Underwatertimes.com News Service - September 15, 2009 18:18 EST

Florida's Lake Worth "Muck Monster" is still making waves in West Palm Beach, and now a city commissioner is apparently ready to turn muck -into money.

The mysterious creature was spotted in the Lake Worth lagoon recently, and has been quite the craze ever since.

Now, according to the Palm Beach Post, City Commissioner Bill Moss is proposing the city turn the area's new pier into a sea monster tourist spot. Moss wants to install a muck monster-viewing telescope, hoping to attract more people to the city's waterfront.

The mysterious muck monster was first spotted in late August, when LagoonKeepers.org, a group that patrols the city's waterways in search of debris, videotaped the creature. "I hollered out ... and said, 'What is that?' We followed it, started taking video," said Greg Reynolds, a member of the group.

Don Serrano was with Reynolds. "I didn't know what it was….I was like HEY LOOK! And we moved over and saw it. It was different, very different."

"Little wakes and just kind of moving like this…real long ones too, just like that." Reynolds remembers, "We sped up on it to catch up to it and we got up on it, it dove down." "Every time we get 10 feet from it, it would just disappear."

What could it be?

"Who knows? I have no idea, but it was something that's for sure, without a doubt," said Serrano. Thanks to the LagoonKeepers, until it's identified, it has a name: Reynolds calls it, "The elusive muck monster!"

Thomas Reinert a Florida Fish and Wildlife Conservation Commission Marine Biologist studied the video and said: "This appears to be one animal moving in this direction…nothing's breaking the surface.

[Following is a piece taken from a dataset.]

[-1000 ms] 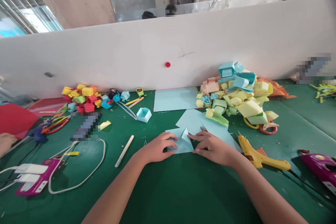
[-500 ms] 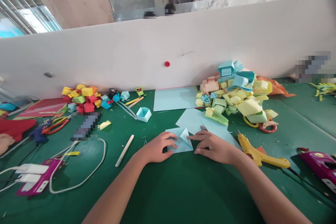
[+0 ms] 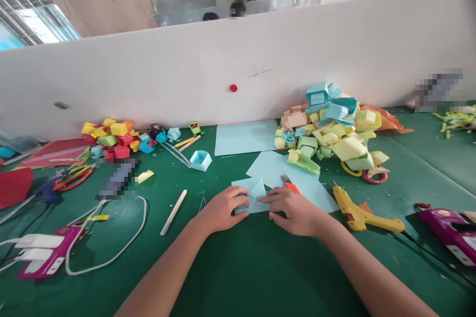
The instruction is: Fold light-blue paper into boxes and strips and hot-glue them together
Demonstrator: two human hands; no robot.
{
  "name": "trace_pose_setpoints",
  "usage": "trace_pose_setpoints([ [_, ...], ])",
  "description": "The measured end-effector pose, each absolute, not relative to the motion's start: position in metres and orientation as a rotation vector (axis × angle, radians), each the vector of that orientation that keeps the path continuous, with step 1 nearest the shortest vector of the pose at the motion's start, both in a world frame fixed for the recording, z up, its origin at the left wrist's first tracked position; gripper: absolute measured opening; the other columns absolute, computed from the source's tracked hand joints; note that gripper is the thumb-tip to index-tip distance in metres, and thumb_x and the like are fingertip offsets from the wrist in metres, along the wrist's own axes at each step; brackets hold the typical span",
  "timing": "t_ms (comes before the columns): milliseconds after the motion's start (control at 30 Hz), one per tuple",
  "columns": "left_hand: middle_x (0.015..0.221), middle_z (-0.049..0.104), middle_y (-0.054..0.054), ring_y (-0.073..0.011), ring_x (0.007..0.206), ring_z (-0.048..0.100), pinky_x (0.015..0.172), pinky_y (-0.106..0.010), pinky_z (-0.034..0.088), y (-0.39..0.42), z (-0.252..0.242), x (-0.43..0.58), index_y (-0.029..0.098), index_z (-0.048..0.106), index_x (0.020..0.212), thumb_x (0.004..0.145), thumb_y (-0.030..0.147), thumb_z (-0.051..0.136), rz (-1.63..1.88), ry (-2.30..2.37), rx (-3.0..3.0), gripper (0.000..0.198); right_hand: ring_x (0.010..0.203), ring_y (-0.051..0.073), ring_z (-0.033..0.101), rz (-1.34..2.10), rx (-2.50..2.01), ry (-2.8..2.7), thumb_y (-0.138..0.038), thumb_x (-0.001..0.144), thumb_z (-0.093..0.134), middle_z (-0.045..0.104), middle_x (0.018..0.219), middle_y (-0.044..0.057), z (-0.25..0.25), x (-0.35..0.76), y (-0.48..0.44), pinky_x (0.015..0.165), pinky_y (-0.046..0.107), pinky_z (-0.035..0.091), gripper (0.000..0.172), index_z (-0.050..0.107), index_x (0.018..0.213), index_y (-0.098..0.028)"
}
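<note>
A small light blue paper piece (image 3: pixel 253 193), partly folded with a raised triangular flap, lies on the green table mat (image 3: pixel 238 267). My left hand (image 3: pixel 222 209) presses its left side with curled fingers. My right hand (image 3: pixel 292 209) pinches its right edge, thumb and fingers closed on the fold. More light blue sheets (image 3: pixel 275 168) lie just behind it, with a small orange-handled cutter (image 3: pixel 290 185) on them beside my right hand.
A pile of folded pastel paper boxes (image 3: pixel 330 131) sits at back right, a brighter pile (image 3: pixel 111 138) at back left. A yellow glue gun (image 3: pixel 359 208), purple glue guns (image 3: pixel 446 228) (image 3: pixel 48 257), scissors (image 3: pixel 70 181), a white stick (image 3: pixel 173 212) and a blue paper box (image 3: pixel 201 160) lie around. A white partition (image 3: pixel 238 69) closes the back.
My right hand has slid left over the folded paper, closing toward the left hand. The orange-handled cutter behind it has come into view. The view shifted slightly.
</note>
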State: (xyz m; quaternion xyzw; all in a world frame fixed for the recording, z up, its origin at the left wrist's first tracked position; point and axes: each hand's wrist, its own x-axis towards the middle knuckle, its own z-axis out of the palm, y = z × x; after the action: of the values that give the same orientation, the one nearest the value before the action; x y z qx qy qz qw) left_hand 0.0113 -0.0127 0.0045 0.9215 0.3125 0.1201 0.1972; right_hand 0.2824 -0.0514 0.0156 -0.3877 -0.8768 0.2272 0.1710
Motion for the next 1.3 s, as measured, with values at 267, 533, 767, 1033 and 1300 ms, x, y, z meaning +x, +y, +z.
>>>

Typically dolphins break the surface, sea turtles, manatee, a large school of fish, if it were a shark at that level you would see a fin."

"I cant definitely say what it is." "I can speculate but we need more evidence to determine the identity of the Lake Worth muck monster," said Reinert.

"We spend a lot of time out here on the water and seen a lot of different creatures out here and this is the first time in three and half years that I've ever seen anything out here that didn't know what it was," Reynolds said.

"We see dolphins out there, sharks, we always see a fin."

Whatever it is, it certainly has people talking, and watching.

Reynolds jokes "Maybe Nessie's vacationing in South Florida!"